=== Section Start ===

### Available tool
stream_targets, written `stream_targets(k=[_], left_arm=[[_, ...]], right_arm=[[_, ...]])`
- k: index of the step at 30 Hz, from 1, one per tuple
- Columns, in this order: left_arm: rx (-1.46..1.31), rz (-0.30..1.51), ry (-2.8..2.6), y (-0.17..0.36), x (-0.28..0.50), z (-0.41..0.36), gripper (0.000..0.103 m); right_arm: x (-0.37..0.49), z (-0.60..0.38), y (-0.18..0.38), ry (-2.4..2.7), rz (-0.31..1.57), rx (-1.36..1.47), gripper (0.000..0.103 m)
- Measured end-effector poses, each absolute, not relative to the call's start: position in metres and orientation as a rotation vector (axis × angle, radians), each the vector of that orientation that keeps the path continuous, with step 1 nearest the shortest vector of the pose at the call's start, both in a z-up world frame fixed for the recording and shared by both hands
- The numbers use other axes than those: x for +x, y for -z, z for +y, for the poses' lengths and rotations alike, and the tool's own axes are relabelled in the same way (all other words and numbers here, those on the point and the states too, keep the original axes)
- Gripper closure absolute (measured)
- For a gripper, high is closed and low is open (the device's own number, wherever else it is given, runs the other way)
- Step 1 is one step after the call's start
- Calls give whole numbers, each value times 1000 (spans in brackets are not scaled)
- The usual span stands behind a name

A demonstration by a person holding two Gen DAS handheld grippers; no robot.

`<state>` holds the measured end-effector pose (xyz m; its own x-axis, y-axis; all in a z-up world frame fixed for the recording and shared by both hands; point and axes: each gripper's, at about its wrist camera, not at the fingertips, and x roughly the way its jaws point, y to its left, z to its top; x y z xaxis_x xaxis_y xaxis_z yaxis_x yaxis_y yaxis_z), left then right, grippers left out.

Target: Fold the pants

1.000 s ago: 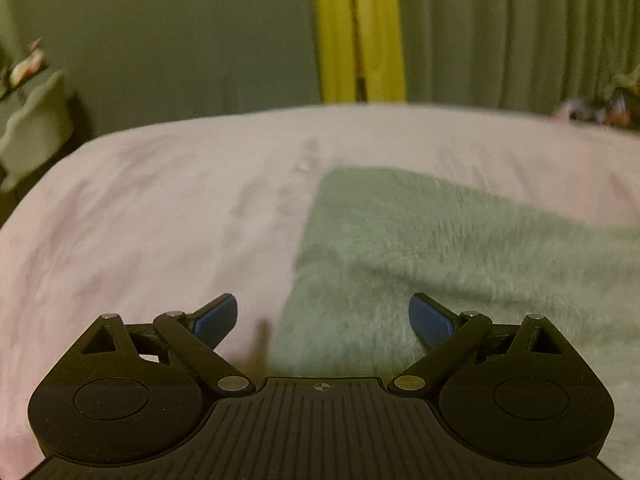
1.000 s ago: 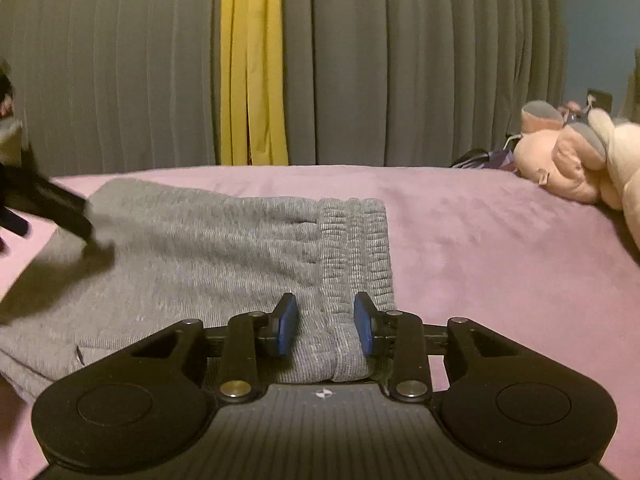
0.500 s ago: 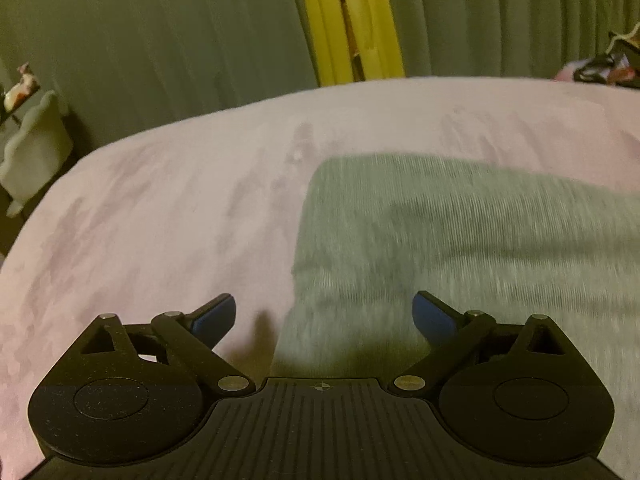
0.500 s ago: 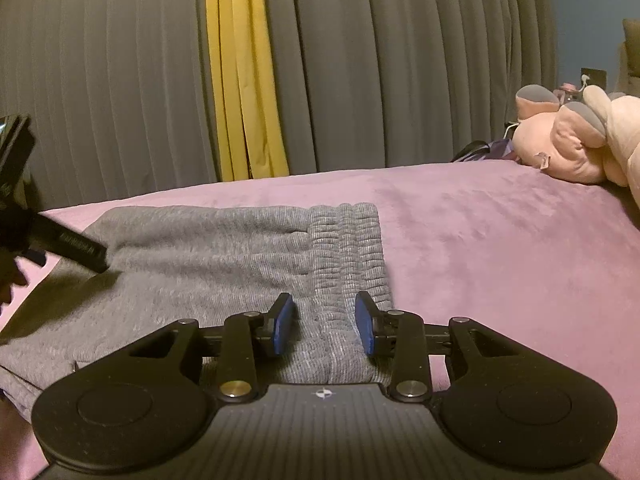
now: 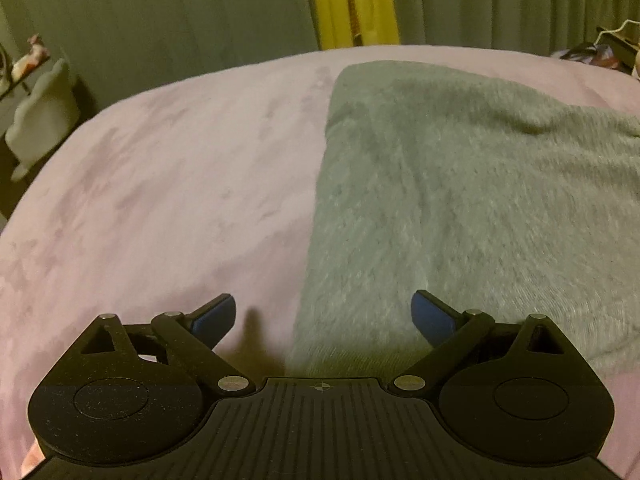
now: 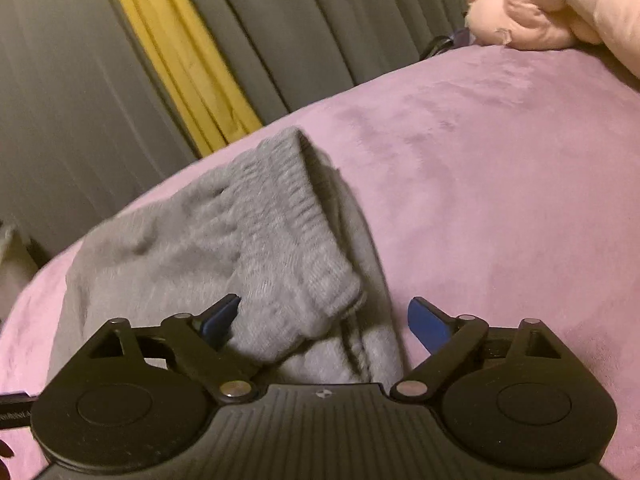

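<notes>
Grey knit pants (image 6: 224,248) lay folded on pink bed (image 6: 500,184), ribbed waistband (image 6: 296,216) on top at right end. Right-wrist view alone showed waistband & plush toy (image 6: 532,16) far right; left-wrist view showed only plain fuzzy cloth (image 5: 460,208). Long axis approx. left-right, waistband end pointing right. Right tool (image 6: 326,320) just opened, jaws wide apart, waistband corner lying loose between. Left tool (image 5: 324,314) apart too, over pants' left edge.

Grey knit pants (image 6: 224,248) on a pink-purple bedspread (image 6: 500,184); grey pleated curtains (image 6: 304,24) with a yellow strip (image 6: 180,52); pale pink plush toy (image 6: 528,16).
</notes>
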<state>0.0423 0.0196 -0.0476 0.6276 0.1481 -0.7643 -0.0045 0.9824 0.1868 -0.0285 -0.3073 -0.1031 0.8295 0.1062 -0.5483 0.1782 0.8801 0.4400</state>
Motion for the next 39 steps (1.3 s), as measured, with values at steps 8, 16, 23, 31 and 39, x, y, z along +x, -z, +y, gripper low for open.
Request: stream_targets(k=[8, 16, 23, 31, 39], left_arm=[[114, 917, -88, 45, 40, 30, 4], [47, 946, -98, 44, 36, 38, 4], [-27, 968, -101, 44, 32, 48, 4], [-289, 1032, -60, 52, 32, 86, 3], [-225, 1029, 28, 43, 38, 90, 5]], right_arm=[[-31, -303, 105, 13, 645, 521, 5], [-32, -303, 104, 18, 663, 537, 4], [-40, -311, 104, -3, 680, 619, 4], [-48, -343, 113, -86, 685, 895, 4], [-55, -389, 143, -165, 657, 1287, 4]])
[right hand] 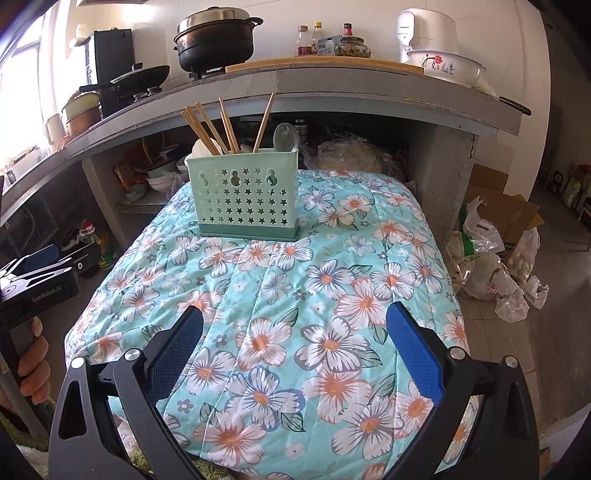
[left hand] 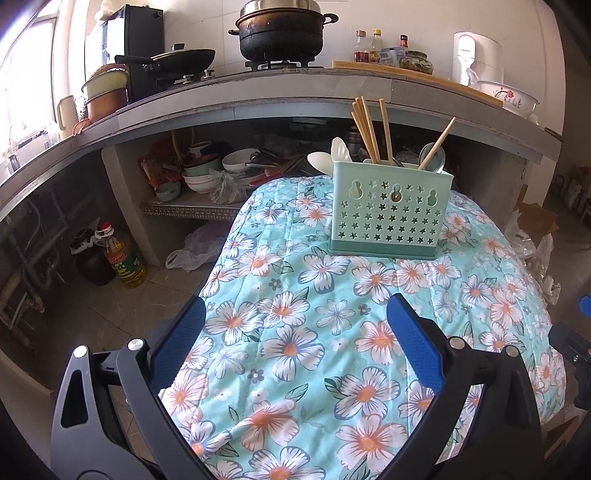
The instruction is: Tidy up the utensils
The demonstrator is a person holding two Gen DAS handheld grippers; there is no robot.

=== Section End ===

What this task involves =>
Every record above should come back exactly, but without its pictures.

Solution to this task =>
### Available tool
stream_targets, written `stream_targets(k=[_], left_arm=[[_, ...]], right_arm=[[_, ...]])`
- k: index of the step at 30 Hz, from 1, one per tuple
- Columns, in this order: left_arm: rx (-1.46..1.31), rz (-0.30..1.51), ry (-2.8..2.6), y (-0.17..0.36), x (-0.28..0.50), z (-0.41..0.36), gripper (0.000..0.103 m); right_arm: x (-0.37..0.49), z (-0.60..0.38), y (-0.18..0.38), ry (-2.4..2.7), rz (-0.31..1.57), rx (-1.36..1.47), gripper (0.000..0.103 m)
- Measured end-effector poses, each absolute, not relative to the call's start: position in metres and orientation as a rotation vector (axis × angle, radians), each the vector of that orientation that keeps the path continuous, with step 1 nearest the shortest vector of the pose at the call's start, both in a z-up world frame fixed for the recording and shared by both hands
- The numbers use other axes than those: x for +x, y for -z, z for +y, for the poses' lengths and rotations alike, and the tool's own axes are relabelled in the same way (all other words and numbers here, those on the point and the states too, keep the original axes)
- Gripper closure absolute (measured)
- For a gripper, high is closed and low is open (the device's own number, wherever else it is given, runs the other way)
- Step 1 is one step after the call's start
- Calls give whole numbers, each value times 1000 (spans in brackets are not scaled)
- The usual span stands behind a name

A demonstration by a person holding two Gen DAS handheld grippers; no robot.

`<state>` holds the measured end-effector pose (xyz m; its own x-axis, y-axis; all in a z-up world frame fixed for the recording and shared by both hands; point and axes: each gripper's, at about its wrist camera, not at the fingertips, and x roughly the way its jaws point, y to its left, z to its top; x y z xaxis_x xaxis_y xaxis_z yaxis_x yaxis_y yaxis_z), left then right, grippers left out.

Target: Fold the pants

1.000 s ago: 
1.000 s ago: 
0.500 s ago: 
0.500 s ago: 
now: 
now: 

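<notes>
Grey knit pants (image 6: 224,248) lay folded on pink bed (image 6: 500,184), ribbed waistband (image 6: 296,216) on top at right end. Right-wrist view alone showed waistband & plush toy (image 6: 532,16) far right; left-wrist view showed only plain fuzzy cloth (image 5: 460,208). Long axis approx. left-right, waistband end pointing right. Right tool (image 6: 326,320) just opened, jaws wide apart, waistband corner lying loose between. Left tool (image 5: 324,314) apart too, over pants' left edge.

Grey knit pants (image 6: 224,248) on a pink-purple bedspread (image 6: 500,184); grey pleated curtains (image 6: 304,24) with a yellow strip (image 6: 180,52); pale pink plush toy (image 6: 528,16).
</notes>
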<state>0.0423 0.0196 -0.0476 0.6276 0.1481 -0.7643 -0.0045 0.9824 0.1868 -0.0285 -0.3073 -0.1031 0.8295 0.1062 -0.5483 0.1782 0.8801 0.4400</state>
Motion for the next 39 steps (1.3 s), as measured, with values at steps 8, 16, 23, 31 and 39, x, y, z along +x, -z, +y, gripper low for open.
Request: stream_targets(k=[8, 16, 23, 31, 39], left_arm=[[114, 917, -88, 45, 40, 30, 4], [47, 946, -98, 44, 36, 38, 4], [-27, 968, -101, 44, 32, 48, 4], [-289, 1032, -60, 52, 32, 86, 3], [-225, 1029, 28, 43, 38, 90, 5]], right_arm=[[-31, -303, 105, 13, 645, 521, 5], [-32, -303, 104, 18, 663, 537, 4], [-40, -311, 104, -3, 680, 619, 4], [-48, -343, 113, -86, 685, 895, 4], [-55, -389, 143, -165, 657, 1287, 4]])
[right hand] 
[left hand] 
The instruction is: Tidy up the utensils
The demonstrator is a person holding two Gen DAS handheld grippers; there is no robot.

No further output is expected here.